Saturday, 12 December 2009

Travel in the 21st century

I am currently on a trip through parts of south east asia and the US with Steve Gravell and Tobias Köppen. Naturally I couldn't leave my Eee PC or iPhone at home, so during the trip I have gathered a few tips for the geeky traveler. Nothing revolutionary, but I found these apps and websites to be quite helpful. In my usual manner I also complain a bit and suggest improvements. If you have any additional recommendations please add a comment.

Maps
Unfortunately the holy trinity of Google maps, GPS and an unlimited data plan is one short when abroad. Without a data plan you are plunged back into the dark ages again and roaming is not an option. Luckily there is an iPhone app called oMaps that allows you to mark certain areas on the map for offline use. Perfect for getting the city map while you are in a hotel room near wifi, mark a few places you want to visit and off you go.
oMaps uses OpenStreetMap as the data source, the license used enables the offline mode. OpenStreetMap builds its map from user contributions so some areas have excellent coverage whilst others are lacking. You can help out by contributing straight from your iPhone, although I had limited success with that so far.

Music
Music is essential on a trip, perfect for all those long bus, plane and boat rides. I love the Last.fm iPhone app but unfortunately we are once again back to the problem of not having a data plan and no offline mode.
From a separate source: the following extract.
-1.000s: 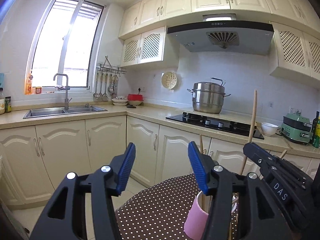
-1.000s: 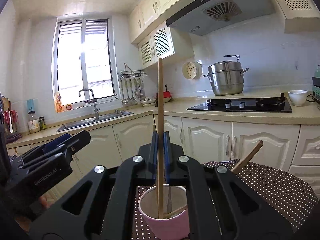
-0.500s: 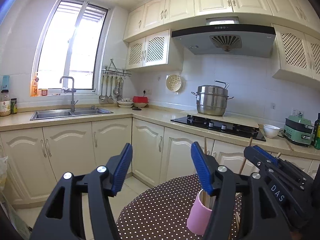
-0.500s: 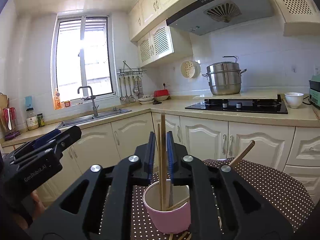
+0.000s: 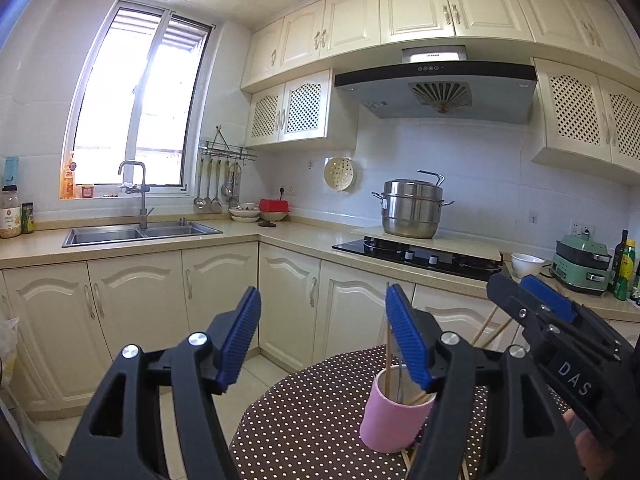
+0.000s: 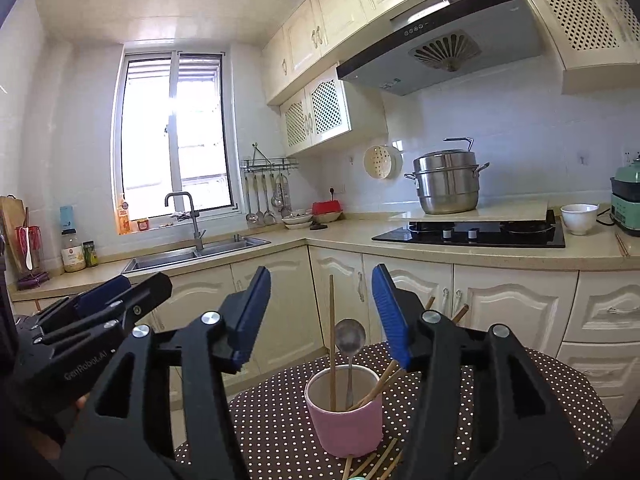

I decided to give the Spotify app a go. It allows you to select playlists that will be available in offline mode. I can easily search for and add new albums as I go on the trip and have them synced while I am near wifi. The price is quite hefty at €9.99 a month but worth it when on the move.
As many others I would kill for being able to run the app in the background. When me and Steve drove to Napa valley I was using the phone to navigate, which meant we couldn't listen to my music at the same time. It was also the most ass-clinching car ride in a long long time, but that's another story. While I am at it, how about adding some sort of playlist rss subscription feature to the app? For example I read the music blog Let's pretend we're bunny rabbits. They regularly post playlists with a spotify link and I'd like to see that automatically pop up in the Spotify app.

Steve and I were having a few beers in a horrible bar in Kuala Lumpur when the DJ announced that the next song was part of a competition. Figure out what song it is and you win two pitchers of beer. Steve had the great idea try out Shazam. Shazam is a nifty service and iPhone app that can figure out the artist and title of a track from about 10 seconds of audio. After a couple of tries Steve got a result. We won the two pitchers and subsequently had the worst hangover of the trip the next day.

Pictures
Unlike Tobias who brought three cameras on the trip I travel light. I decided my iPhone camera is good enough for the few pics I bother taking. I use Pano to take panorama pictures. It seems AutoStitch is also good or even better, but I haven't tried it. Then I use the official Flickr app to upload the pics as soon as I get near wifi. That way friends and family can see what you are up to as you go along.

Communications
Besides e-mail I post various updates to Twitter using Tweetie. Of course the Skype app is also useful for keeping in touch with the old world. The only problem is that access to wifi and the overlap of waking hours in the different timezones rarely happen at the same time.

What to do?
Steve had the great idea of creating a custom Google map that we can all add places to visit to. We started looking at various sources for ideas on what to add to the map. I found wikitravel to be a great source of general location information. We picked the first couple of accommodations from tripadvisor reviews, it worked surprisingly well. We also managed to get friends and friends of friends to add their own tips to the map. Thanks everyone!
The only problem is that the maps app on the iPhone doesn't seem to be able to read custom maps. Google Earth was supposed to do it but we can't get it to work either.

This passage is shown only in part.